This service must be able to process a huge number of transactions to support the Ebury growth and the Ebury Mass Payments EMP (AKA FrontierPay) integration.

We need a single source of truth for routing payments which is a scalable, observable and robust service to manage payments routing rules at Ebury.

Definitions

A payment scheme is a set of rules which have been agreed per a regulator upon to execute transactions through a specific payment instrument.

A payment instrument is an (electronic) instrument with which end users of payment systems transfer funds between accounts at financial institutions or payment service providers (PSPs).

A payment system is an (market) infrastructure that processes transactions in line with the rules defined in a payment scheme.This includes the institutions, instruments, people, rules, procedures, standards, and technologies that make its exchange possible.

A scheme bank intermediary is a financial institution through which a payment service provider (PSP) or another financial institution gets access to the payment system. In the payment industry, we will define the bank scheme intermediary as PSP or sponsor.

A Payment router is a service that uses one or more metrics to determine the optimal path along which payment traffic should be forwarded.In the payment industry, this process is called the payment way determination (PWD).

A Payment route is the path taken by a payment instrument to be released through a certain Bank Scheme Intermediary.

An automatic payment is a payment where the payment route might be defined following an automate logic where the source account can be selected automatically and where the payment message might be created and released automatically to the bank scheme intermediary.

A semi-automatic payment is a payment where the payment route might be defined following an automate logic, where the source account can be selected automatically and where the payment message might be created automatically in a folder but cannot be released automatically to the bank scheme intermediary. The payment message still needs to be pushed/downloaded manually by a user to the bank intermediary platform.

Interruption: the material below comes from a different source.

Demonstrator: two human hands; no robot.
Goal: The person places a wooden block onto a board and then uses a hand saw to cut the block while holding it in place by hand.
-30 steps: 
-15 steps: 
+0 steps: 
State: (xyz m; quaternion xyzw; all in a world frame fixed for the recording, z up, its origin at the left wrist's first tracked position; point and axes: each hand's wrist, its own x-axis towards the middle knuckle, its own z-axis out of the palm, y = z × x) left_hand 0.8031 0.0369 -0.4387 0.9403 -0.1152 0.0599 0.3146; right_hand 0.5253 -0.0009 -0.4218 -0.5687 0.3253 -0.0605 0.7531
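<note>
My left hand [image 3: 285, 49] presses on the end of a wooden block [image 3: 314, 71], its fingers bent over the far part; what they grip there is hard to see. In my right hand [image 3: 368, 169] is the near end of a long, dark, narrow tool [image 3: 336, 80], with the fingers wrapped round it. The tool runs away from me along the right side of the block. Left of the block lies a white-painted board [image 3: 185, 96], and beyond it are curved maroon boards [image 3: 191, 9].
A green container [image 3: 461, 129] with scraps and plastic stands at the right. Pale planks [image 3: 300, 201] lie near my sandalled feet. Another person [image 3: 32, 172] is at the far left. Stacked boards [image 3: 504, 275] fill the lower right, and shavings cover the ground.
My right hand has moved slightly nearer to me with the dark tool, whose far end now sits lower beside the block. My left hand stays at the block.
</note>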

A manual payment is a payment for which each step of the payment execution process should remain under the control of a user and requires manual action for selecting the payment route and the source account and for instructing the payment manually via a banking platform.

Ebury Entity is the Ebury Entity where the client belongs to for regulator and T&Cs perspective.

Ebury Branch is the Extension of an Ebury Entity with it owns regulatory.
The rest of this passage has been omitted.